Preheat oven to 350°F.
Slice leftover grilled steak. Set aside.
Mix dry ingredients and sprinkle onto steak. Heat seasoned steak on skillet with 1 Tbsp. of enchilada sauce and set aside.
Heat ¼ cup oil and Tbsp. of enchilada sauce in skillet over MEDIUM heat.

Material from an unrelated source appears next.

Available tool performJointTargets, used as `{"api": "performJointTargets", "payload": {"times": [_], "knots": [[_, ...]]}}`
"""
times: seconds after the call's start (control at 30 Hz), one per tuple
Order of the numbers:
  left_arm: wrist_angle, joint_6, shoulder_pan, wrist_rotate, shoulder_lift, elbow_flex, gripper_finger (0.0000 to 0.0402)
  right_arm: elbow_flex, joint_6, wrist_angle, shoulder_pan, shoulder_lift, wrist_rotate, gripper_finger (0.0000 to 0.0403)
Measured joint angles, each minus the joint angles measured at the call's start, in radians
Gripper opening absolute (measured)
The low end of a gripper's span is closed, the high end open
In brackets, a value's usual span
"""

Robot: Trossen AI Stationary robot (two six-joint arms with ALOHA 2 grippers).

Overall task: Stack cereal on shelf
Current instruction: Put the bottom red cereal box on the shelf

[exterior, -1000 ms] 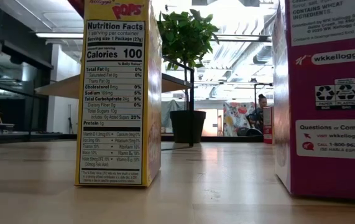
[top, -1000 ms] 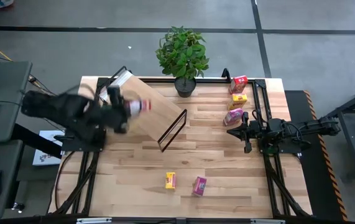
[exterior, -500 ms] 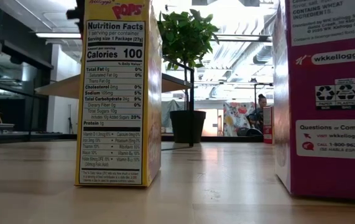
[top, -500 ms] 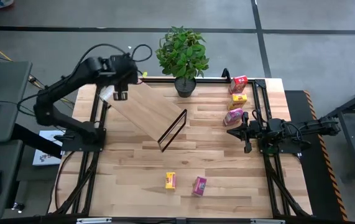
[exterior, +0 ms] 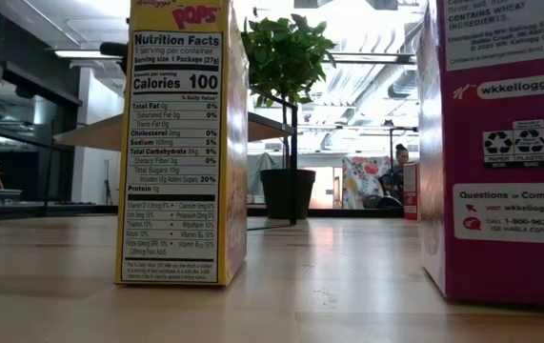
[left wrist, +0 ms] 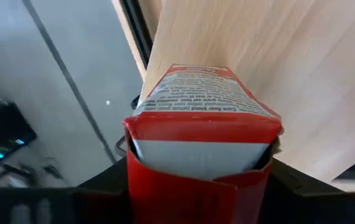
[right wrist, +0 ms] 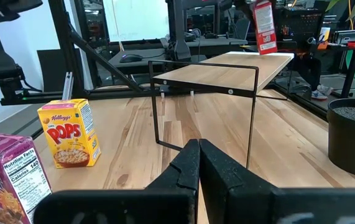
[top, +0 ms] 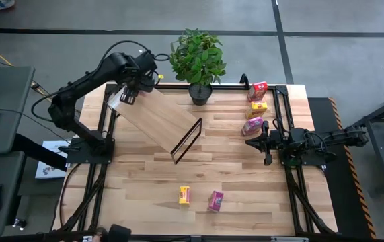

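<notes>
While the right gripper (top: 252, 143) rests low at the table's right side with its fingers pressed together, pointing left toward the shelf, the left gripper (top: 130, 96) hangs over the far left corner of the shelf (top: 157, 118), pinching a red cereal box (left wrist: 205, 134).

Held item: the red cereal box sits clamped between the left gripper's dark fingers, its printed top panel facing the board; from the right wrist view it (right wrist: 263, 27) shows upright above the raised far end of the shelf (right wrist: 227, 69). Whether it touches the board cannot be told.

Shelf: light-wood board, slanted, on a thin black wire frame (top: 186, 141), set diagonally at the far left of the table (top: 144, 202).

Other cereal, far right of table, in a near-to-far row beside the right rail: red box (top: 259, 88) farthest, yellow box (top: 259, 106) in the middle, pink box (top: 253, 126) nearest, just beyond the right gripper.

Other cereal, near centre of table: second yellow box (top: 184, 195) and second pink box (top: 216, 200), standing close together but apart; both fill the low view, yellow (exterior: 181, 143) to the left, pink (exterior: 500, 143) to the right.

Potted plant (top: 198, 60): far edge of table, right of the shelf.
</notes>
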Motion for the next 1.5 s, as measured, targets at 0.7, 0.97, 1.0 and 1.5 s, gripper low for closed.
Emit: {"api": "performJointTargets", "payload": {"times": [0.7, 0.97, 1.0, 1.5], "knots": [[0.089, 0.167, 0.113, 0.159, -0.009, -0.024, 0.0188, 0.000, 0.000, 0.000, 0.000, 0.000, 0.000, 0.0000], [0.094, 0.227, 0.122, 0.172, 0.007, -0.025, 0.0188, 0.000, 0.000, 0.000, 0.000, 0.000, 0.000, 0.0000], [0.096, 0.227, 0.122, 0.172, 0.007, -0.025, 0.0188, 0.000, 0.000, 0.000, 0.000, 0.000, 0.000, 0.0000], [0.112, 0.167, 0.118, 0.171, 0.007, -0.025, 0.0188, 0.000, 0.000, 0.000, 0.000, 0.000, 0.000, 0.0000]]}}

Fry tortillas flipping three times.
Coat bottom of baking pan with enchilada sauce
Roll steak, white onions and cheese into cooled tortilla, tightly lining pan.
Top with remaining sauce, cheese, tomatoes and red onion, Bake for 15 minutes.
Garnish with fresh cilantro.
Nutrition information per serving, using Top Sirloin: 1533 Calories; 897 Calories from fat; 100.5 g Total Fat (31.4 g Saturated Fat; 37.7 g Monounsaturated Fat); 255 mg Cholesterol; 2498.4 mg Sodium; 87.4 g Total Carbohydrate; 11.5 g Dietary Fiber; 73.3 g Protein; 9.5 mg Iron; 1579.8 mg Potassium; 0.2 mg Thiamin; 0.8 mg Riboflavin; 23.1 mg Niacin (NE); 1.4 mg Vitamin B6; 6.6 mcg Vitamin B12; 24.0 mg Zinc; 89.8 mcg Selenium; 18.6 mg Choline.
This recipe is an excellent source of Protein, Dietary Fiber, Iron, Potassium, Riboflavin, Niacin (NE), Vitamin B6, Vitamin B12, ZInc, and Selenium. It is a good source of Thiamin.